• Task brief:
Search the listing for the word "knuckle". Copy every line where it is found.

------------

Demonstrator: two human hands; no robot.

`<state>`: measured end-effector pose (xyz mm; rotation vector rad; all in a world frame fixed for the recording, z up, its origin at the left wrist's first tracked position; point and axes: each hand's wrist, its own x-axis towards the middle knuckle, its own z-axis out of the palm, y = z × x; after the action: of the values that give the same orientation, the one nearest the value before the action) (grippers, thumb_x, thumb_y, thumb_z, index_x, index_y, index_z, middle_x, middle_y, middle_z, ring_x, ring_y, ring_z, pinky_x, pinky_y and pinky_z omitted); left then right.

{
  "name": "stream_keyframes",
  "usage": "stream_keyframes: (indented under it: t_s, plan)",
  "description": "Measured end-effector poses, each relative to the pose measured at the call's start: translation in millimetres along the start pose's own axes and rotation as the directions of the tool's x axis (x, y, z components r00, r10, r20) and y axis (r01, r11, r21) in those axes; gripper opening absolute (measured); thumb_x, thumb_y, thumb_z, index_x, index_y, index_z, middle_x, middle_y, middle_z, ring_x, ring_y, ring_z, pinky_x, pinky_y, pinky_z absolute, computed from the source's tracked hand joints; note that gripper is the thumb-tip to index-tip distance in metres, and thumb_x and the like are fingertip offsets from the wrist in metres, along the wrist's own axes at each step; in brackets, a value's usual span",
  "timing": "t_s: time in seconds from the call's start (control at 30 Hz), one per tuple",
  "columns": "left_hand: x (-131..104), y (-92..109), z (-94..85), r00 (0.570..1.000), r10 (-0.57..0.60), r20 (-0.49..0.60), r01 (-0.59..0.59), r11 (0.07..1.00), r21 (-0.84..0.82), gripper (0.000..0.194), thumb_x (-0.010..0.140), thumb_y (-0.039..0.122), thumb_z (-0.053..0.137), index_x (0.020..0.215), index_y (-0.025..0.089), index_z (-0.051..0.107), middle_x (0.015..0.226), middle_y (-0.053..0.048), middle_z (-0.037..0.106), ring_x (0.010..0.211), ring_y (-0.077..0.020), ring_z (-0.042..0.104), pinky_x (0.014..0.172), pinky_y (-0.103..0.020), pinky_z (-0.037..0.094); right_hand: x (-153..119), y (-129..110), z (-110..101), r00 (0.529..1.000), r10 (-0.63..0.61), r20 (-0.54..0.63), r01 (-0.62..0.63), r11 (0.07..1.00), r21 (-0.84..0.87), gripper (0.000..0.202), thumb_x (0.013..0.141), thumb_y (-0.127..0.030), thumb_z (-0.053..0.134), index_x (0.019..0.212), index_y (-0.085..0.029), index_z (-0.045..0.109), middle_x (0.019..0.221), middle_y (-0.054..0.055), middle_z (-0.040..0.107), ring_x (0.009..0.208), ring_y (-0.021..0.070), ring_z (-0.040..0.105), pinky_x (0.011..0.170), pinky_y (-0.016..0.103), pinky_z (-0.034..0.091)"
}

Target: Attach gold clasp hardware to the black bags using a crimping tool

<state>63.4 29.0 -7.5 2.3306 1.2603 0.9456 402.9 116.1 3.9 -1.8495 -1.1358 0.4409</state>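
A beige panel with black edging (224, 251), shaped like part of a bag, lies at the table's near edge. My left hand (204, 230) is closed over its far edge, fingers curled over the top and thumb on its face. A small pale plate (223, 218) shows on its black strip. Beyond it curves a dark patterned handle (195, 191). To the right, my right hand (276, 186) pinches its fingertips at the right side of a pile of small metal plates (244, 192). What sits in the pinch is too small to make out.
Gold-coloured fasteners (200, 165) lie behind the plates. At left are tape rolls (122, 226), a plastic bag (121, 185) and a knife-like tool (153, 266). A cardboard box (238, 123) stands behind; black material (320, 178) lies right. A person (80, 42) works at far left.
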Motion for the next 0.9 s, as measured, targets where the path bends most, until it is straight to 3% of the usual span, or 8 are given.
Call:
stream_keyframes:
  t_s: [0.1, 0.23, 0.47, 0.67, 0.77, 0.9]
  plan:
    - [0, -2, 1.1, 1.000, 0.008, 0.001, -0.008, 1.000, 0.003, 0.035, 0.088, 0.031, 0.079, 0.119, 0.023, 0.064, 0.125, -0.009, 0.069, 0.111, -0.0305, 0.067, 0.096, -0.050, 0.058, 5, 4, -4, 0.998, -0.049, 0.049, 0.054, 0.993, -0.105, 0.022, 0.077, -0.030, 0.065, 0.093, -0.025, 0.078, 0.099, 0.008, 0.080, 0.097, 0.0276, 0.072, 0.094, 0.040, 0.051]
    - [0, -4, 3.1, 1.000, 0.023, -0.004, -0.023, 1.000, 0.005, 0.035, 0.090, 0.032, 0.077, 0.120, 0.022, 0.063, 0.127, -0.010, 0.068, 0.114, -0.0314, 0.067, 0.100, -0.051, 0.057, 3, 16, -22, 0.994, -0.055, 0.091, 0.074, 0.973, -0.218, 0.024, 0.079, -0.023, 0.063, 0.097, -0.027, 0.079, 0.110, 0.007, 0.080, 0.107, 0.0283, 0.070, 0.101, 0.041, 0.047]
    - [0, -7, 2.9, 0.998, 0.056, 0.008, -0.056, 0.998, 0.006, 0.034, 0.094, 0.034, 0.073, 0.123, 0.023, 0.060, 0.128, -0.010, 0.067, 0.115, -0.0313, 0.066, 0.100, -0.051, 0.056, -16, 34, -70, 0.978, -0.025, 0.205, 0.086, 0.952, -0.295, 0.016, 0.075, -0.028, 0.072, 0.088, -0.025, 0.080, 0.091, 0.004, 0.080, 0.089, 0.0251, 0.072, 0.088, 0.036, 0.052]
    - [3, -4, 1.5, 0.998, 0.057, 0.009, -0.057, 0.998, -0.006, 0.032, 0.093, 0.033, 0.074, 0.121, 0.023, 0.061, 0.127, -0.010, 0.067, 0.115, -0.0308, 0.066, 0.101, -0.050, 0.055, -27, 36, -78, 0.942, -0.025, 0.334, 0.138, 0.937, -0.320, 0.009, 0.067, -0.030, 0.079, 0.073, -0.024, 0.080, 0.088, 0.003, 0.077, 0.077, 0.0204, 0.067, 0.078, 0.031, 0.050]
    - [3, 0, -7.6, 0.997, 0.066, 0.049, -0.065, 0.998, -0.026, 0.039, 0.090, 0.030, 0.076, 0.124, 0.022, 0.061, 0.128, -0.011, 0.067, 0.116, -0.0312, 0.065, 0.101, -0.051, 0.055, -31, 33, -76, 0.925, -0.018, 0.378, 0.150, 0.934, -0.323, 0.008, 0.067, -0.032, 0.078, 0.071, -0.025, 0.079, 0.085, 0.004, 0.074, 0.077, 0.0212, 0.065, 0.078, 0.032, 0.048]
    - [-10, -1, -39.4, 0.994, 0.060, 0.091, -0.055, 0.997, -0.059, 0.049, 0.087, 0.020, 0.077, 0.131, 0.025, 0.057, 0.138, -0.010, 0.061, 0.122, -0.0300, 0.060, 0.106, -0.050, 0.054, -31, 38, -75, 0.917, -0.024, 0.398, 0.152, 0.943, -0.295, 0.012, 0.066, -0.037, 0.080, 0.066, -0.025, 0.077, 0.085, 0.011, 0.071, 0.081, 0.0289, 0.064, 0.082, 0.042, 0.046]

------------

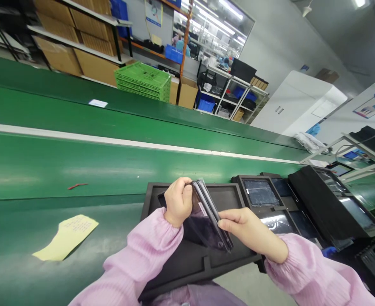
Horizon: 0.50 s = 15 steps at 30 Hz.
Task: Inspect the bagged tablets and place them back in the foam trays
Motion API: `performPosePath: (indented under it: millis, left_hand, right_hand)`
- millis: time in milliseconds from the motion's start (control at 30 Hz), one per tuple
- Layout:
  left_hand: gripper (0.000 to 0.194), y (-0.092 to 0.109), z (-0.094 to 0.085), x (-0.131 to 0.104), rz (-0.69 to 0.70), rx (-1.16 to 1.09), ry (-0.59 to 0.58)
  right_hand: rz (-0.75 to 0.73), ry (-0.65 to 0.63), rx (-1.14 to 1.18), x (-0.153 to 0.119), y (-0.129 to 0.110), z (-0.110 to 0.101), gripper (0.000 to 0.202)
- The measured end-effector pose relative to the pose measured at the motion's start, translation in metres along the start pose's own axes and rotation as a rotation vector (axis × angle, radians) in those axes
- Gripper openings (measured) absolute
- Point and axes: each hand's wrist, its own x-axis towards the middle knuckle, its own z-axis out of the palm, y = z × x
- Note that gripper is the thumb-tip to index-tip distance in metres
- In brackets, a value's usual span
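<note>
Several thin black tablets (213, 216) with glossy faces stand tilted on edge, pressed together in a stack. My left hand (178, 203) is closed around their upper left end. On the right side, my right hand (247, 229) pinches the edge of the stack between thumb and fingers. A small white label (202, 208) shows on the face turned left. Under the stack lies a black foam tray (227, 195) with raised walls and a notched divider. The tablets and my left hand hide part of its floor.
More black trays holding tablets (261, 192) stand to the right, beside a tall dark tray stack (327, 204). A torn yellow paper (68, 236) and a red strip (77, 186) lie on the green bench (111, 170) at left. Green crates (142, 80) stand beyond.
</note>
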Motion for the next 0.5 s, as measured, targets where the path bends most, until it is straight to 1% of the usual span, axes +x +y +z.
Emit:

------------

• Exercise result:
`<state>`: measured end-effector pose (xyz mm; rotation vector rad; all in a world frame fixed for the recording, z up, its origin at the left wrist's first tracked position; point and axes: each hand's wrist, its own x-axis towards the middle knuckle, its own z-axis out of the palm, y = z × x; after the action: of the values that give the same orientation, the one nearest the value before the action) (grippers, thumb_x, thumb_y, thumb_z, index_x, index_y, index_z, middle_x, middle_y, middle_z, ring_x, ring_y, ring_z, pinky_x, pinky_y and pinky_z omitted); left then right.
- Point and axes: each hand's wrist, its own x-axis towards the middle knuckle, its own z-axis out of the palm, y = z × x

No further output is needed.